Businesses handed £1.3bn in Covid contracts

Furlough grants totalled £1 million for businesses awarded £1.3 billion in Covid contracts.

Dozens of UK companies were handed VIP fast-track contracts to supply PPE to the NHS, which paid idled employees at taxpayer expense.

Companies were given a total of £1.3 billion in contentious fast-track funding. It has been uncovered that Covid contracts with little vetting claimed at least £1 million in furlough funds.

An examination of the finances of companies that won lucrative emergency contracts to supply personal protective equipment (PPE) to the NHS at the peak of the pandemic, reveals that 12 of them also claimed funding, to put employees on furlough at taxpayers’ expense.

Many had no prior experience delivering PPE but saw significant revenue increases after getting contracts to supply goods ranging from gowns to masks.
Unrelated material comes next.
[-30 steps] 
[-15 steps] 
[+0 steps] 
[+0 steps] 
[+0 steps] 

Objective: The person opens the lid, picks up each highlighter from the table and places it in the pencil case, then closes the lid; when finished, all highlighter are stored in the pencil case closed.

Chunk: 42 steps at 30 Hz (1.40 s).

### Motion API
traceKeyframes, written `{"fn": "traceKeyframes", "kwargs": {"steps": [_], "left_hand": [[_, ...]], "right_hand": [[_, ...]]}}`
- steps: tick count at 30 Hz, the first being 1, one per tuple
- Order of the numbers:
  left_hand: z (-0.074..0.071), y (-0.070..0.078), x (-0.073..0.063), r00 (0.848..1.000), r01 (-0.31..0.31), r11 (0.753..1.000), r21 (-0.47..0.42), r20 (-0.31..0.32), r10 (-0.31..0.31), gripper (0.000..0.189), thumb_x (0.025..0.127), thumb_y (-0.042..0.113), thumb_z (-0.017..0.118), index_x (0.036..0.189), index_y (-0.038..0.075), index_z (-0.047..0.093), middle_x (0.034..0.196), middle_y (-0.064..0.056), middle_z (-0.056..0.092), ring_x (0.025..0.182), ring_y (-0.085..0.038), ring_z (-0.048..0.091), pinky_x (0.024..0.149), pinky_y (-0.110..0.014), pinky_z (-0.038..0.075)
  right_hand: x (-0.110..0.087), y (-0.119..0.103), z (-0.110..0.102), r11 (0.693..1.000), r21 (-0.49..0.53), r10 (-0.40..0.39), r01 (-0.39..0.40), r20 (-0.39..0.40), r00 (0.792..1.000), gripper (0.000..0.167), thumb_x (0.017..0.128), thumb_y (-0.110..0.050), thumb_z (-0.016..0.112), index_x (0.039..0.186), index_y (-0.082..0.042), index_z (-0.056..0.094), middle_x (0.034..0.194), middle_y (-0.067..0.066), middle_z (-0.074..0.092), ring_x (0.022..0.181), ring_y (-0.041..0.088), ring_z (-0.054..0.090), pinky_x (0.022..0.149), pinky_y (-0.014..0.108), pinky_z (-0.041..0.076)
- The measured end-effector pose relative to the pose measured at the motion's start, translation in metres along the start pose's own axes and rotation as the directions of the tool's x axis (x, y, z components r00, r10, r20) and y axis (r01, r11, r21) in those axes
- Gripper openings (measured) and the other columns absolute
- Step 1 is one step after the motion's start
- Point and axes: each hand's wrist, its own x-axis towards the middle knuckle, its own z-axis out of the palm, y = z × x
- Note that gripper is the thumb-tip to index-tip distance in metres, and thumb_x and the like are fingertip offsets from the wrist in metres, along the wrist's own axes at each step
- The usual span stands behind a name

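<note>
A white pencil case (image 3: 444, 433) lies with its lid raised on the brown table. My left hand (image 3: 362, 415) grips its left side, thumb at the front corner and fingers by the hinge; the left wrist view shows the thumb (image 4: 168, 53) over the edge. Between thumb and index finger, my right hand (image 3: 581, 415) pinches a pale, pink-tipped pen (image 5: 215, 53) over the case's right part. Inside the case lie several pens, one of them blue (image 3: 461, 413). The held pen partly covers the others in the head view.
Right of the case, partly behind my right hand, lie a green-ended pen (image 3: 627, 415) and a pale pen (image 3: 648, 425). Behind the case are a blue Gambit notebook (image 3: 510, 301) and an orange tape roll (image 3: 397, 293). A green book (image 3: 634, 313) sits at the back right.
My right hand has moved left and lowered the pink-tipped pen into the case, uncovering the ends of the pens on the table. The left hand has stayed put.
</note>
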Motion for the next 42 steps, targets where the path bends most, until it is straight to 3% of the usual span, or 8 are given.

Overall, the Department of Health and Social Care (DHSC) spent £9 billion on personal protective equipment that was either inadequate, malfunctioning, out of date, or significantly expensive.

These furlough claims were allowed under the provisions of the £70 billion job preservation scheme, but the facts raise ethical concerns about seeking government help while profiting from lucrative state contracts.

Britain risks cycle of low growth without higher investment

A key business lobby group has warned that Britain risks being locked in a vicious cycle of poor growth and high taxation unless the government takes dramatic actions to promote investment, enhance skills, remove red tape, and capitalise on green economy potential.

Tony Danker, the CBI’s director general, will use a speech on Thursday to criticize ministers for a lack of ambition as he offers a five-point plan to restore the UK’s underlying growth rate to pre-financial-crisis levels.

Danker will refer to independent Office for Budget Responsibility projections that show the economy rising at an annual pace of 1.3-1.7% once it has recovered from the pandemic.

Meta shares tumble

On Wednesday, Facebook disclosed its first ever dip in daily user numbers, causing its parent company’s share price to plummet dramatically.

Meta, Mark Zuckerberg’s newly rebranded social media empire, announced that daily active user counts at its flagship app – a key growth metric for investors – decreased to 1.929 billion in the three months to December, down from 1.93 billion in the previous quarter. 

The landmark reduction of around 1 million members, the first in 18 years, contributed to a share price rout in after-hours trading, with Meta stock dropping 20%, representing a $175 billion drop in value if it holds when trading resumes on Thursday.

On a conference call with investors, Zuckerberg said he was “proud” of the work the firm had done the previous year but said the company faced difficult competition for attention from rivals such as TikTok.

“Facebook’s fundamental challenge is competing for attention – there are only so many people and so many hours in a day, and we’re already nearing saturation point,” said Neil Wilson, chief markets analyst at trading platform

Shell unveils highest quarterly profit

Shell has cashed in on the soaring oil and gas markets by quadrupling its earnings to unprecedented highs, fuelling renewed calls for a windfall tax on fossil fuel behemoths to assist hard-pressed households in dealing with record energy prices.

The oil business recorded higher-than-expected profits of $6.4 billion (£4.7 billion) in the fourth quarter of last year, up from $393 million a year earlier, owing to a spike in oil and gas prices.

Shell’s overall profits for 2021 increased to $19.3 billion, up from $4.85 billion the previous year, thanks in part to significant revenues from shipping liquefied natural gas (LNG) on the worldwide market amid a global shortage of gas supply.